## THE TASK
Write out the listing verbatim. No pictures belong in it.
* * *
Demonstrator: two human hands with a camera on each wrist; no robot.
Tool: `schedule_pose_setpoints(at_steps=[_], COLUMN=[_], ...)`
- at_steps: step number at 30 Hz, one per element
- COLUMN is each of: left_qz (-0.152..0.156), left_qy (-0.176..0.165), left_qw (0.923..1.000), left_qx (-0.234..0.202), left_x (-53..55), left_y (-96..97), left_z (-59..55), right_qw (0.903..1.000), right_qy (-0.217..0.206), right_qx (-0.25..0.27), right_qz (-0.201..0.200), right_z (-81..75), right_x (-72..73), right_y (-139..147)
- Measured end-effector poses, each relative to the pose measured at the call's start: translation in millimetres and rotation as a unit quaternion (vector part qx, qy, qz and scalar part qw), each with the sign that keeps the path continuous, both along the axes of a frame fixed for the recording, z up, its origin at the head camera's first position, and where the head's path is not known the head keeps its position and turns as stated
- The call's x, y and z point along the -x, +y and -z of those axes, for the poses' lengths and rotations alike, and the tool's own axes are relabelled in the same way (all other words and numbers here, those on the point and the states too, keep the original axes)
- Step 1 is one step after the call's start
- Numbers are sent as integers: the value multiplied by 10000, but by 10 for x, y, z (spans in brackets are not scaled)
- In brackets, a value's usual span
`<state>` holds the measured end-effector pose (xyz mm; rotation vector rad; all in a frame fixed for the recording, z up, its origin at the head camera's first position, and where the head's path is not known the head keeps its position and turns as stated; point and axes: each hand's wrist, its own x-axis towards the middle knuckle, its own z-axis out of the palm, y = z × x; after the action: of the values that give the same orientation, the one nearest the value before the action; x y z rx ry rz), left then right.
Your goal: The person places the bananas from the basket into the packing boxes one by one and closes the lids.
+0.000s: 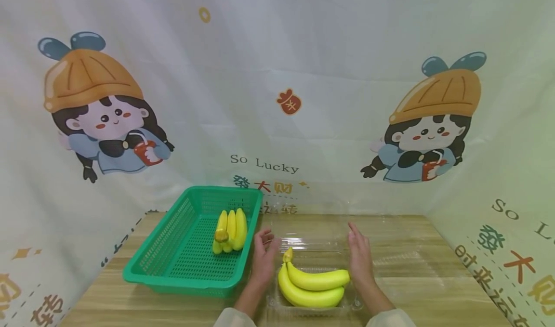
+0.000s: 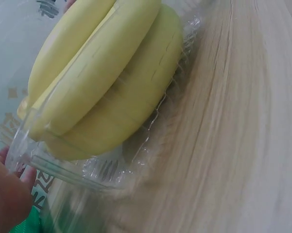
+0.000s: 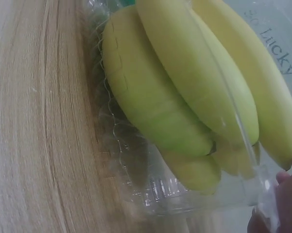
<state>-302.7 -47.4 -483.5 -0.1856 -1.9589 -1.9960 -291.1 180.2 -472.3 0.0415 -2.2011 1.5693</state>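
Two large yellow bananas (image 1: 318,280), joined at the stem, lie in a clear plastic clamshell box (image 1: 312,309); the wrist views show more banana pieces layered there. The transparent lid (image 1: 312,228) stands folded back behind them. My left hand (image 1: 264,257) is at the box's left side, fingers loosely bent, fingertips right at the rim corner in the left wrist view. At the opposite side is my right hand (image 1: 361,255), its fingers fairly straight and pointing away from me. Its fingertips show beside the box's corner tab (image 3: 267,189) in the right wrist view.
Left of the box stands a green perforated basket (image 1: 143,274) holding a bunch of smaller bananas (image 1: 231,230). Another clear plastic container (image 1: 403,264) lies to the right on the wooden table (image 1: 99,300). A printed cloth (image 1: 329,139) hangs behind and around the table.
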Motion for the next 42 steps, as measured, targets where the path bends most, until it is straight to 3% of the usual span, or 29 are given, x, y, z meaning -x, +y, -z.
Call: schedule_pose_setpoints(at_steps=[5,8,13,22,28,33,36,42], left_qz=[-35,4,-119,61,56,-65,-75,-138], left_qy=[139,199,291,742,722,704,733,650], left_qw=[9999,9997,9994,9965,9957,9934,9925,9929], left_qx=[-76,-109,137,389,571,906,972,985], left_x=[-12,-15,-20,-73,-124,-184,-218,-266], left_y=[-29,-50,-78,-82,-73,-64,-55,-41], left_z=[-10,-20,-45,-177,-254,-309,-327,-303], right_qw=[9997,9987,9953,9923,9908,9930,9941,9950], right_qy=[49,-167,-333,313,416,297,213,-32], right_qx=[212,472,908,1191,1156,622,377,412], right_qz=[98,82,18,138,572,964,999,907], right_z=[-19,-56,-170,-280,-293,-342,-361,-357], right_x=[-31,-69,-149,-252,-328,-379,-390,-418], right_y=[-8,-9,-3,20,8,-36,-53,-83])
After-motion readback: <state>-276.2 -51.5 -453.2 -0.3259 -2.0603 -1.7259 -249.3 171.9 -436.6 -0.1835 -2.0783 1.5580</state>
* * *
## SOLUTION TO THE EXERCISE
Demonstrator: two human hands with a camera on each wrist; no robot.
Tool: `schedule_pose_setpoints(at_steps=[_], COLUMN=[_], ...)`
- at_steps: step number at 30 Hz, one per element
- COLUMN is each of: left_qz (-0.152..0.156), left_qy (-0.176..0.165), left_qw (0.923..1.000), left_qx (-0.234..0.202), left_x (-53..55), left_y (-96..97), left_z (-59..55), right_qw (0.903..1.000), right_qy (-0.217..0.206), right_qx (-0.25..0.27), right_qz (-0.201..0.200), right_z (-81..75), right_x (-72..73), right_y (-139..147)
- Measured end-effector poses, each relative to the pose measured at the call's start: translation in millimetres and rotation as a unit quaternion (vector part qx, qy, qz and scalar part qw), each with the sign that keeps the path continuous, both along the axes of a frame fixed for the recording, z up, its origin at the head camera's first position, and where the head's path is not known the head keeps its position and turns as stated
- The call's x, y and z point along the -x, +y and -z of those axes, for the poses' lengths and rotations alike, and the tool's own axes are relabelled in the same way (all other words and numbers here, those on the point and the states too, keep the original axes)
- Step 1 is one step after the call's start
- Numbers are sent as integers: the value multiplied by 10000, but by 10 for x, y, z (spans in brackets are not scaled)
- In brackets, a value's usual span
`<state>` holds the measured end-effector pose (xyz mm; rotation vector rad; all in a frame fixed for the recording, z up, its origin at the head camera's first position, and where the head's path is not known the head keeps its position and turns as stated; point and axes: each hand's wrist, its own x-axis towards the middle knuckle, its own z-axis out of the palm, y = z × x; after the action: of the values that give the same orientation, the one nearest the value before the action; x y z rx ry rz), left then right.
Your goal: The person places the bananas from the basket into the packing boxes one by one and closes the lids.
+0.000s: 
+0.000s: 
+0.000s: 
<state>-302.7 -47.4 -483.5 -0.1856 -1.9589 -1.9960 -291.1 180.2 -472.3 0.0415 -2.2011 1.5693</state>
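Two large yellow bananas (image 1: 318,280), joined at the stem, lie in a clear plastic clamshell box (image 1: 312,309); the wrist views show more banana pieces layered there. The transparent lid (image 1: 312,228) stands folded back behind them. My left hand (image 1: 264,257) is at the box's left side, fingers loosely bent, fingertips right at the rim corner in the left wrist view. At the opposite side is my right hand (image 1: 361,255), its fingers fairly straight and pointing away from me. Its fingertips show beside the box's corner tab (image 3: 267,189) in the right wrist view.
Left of the box stands a green perforated basket (image 1: 143,274) holding a bunch of smaller bananas (image 1: 231,230). Another clear plastic container (image 1: 403,264) lies to the right on the wooden table (image 1: 99,300). A printed cloth (image 1: 329,139) hangs behind and around the table.
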Motion for the next 42 steps, as measured, targets where the path bends most, until it is straight to 3% of the usual span, or 29 are given, x, y, z meaning -x, +y, -z.
Call: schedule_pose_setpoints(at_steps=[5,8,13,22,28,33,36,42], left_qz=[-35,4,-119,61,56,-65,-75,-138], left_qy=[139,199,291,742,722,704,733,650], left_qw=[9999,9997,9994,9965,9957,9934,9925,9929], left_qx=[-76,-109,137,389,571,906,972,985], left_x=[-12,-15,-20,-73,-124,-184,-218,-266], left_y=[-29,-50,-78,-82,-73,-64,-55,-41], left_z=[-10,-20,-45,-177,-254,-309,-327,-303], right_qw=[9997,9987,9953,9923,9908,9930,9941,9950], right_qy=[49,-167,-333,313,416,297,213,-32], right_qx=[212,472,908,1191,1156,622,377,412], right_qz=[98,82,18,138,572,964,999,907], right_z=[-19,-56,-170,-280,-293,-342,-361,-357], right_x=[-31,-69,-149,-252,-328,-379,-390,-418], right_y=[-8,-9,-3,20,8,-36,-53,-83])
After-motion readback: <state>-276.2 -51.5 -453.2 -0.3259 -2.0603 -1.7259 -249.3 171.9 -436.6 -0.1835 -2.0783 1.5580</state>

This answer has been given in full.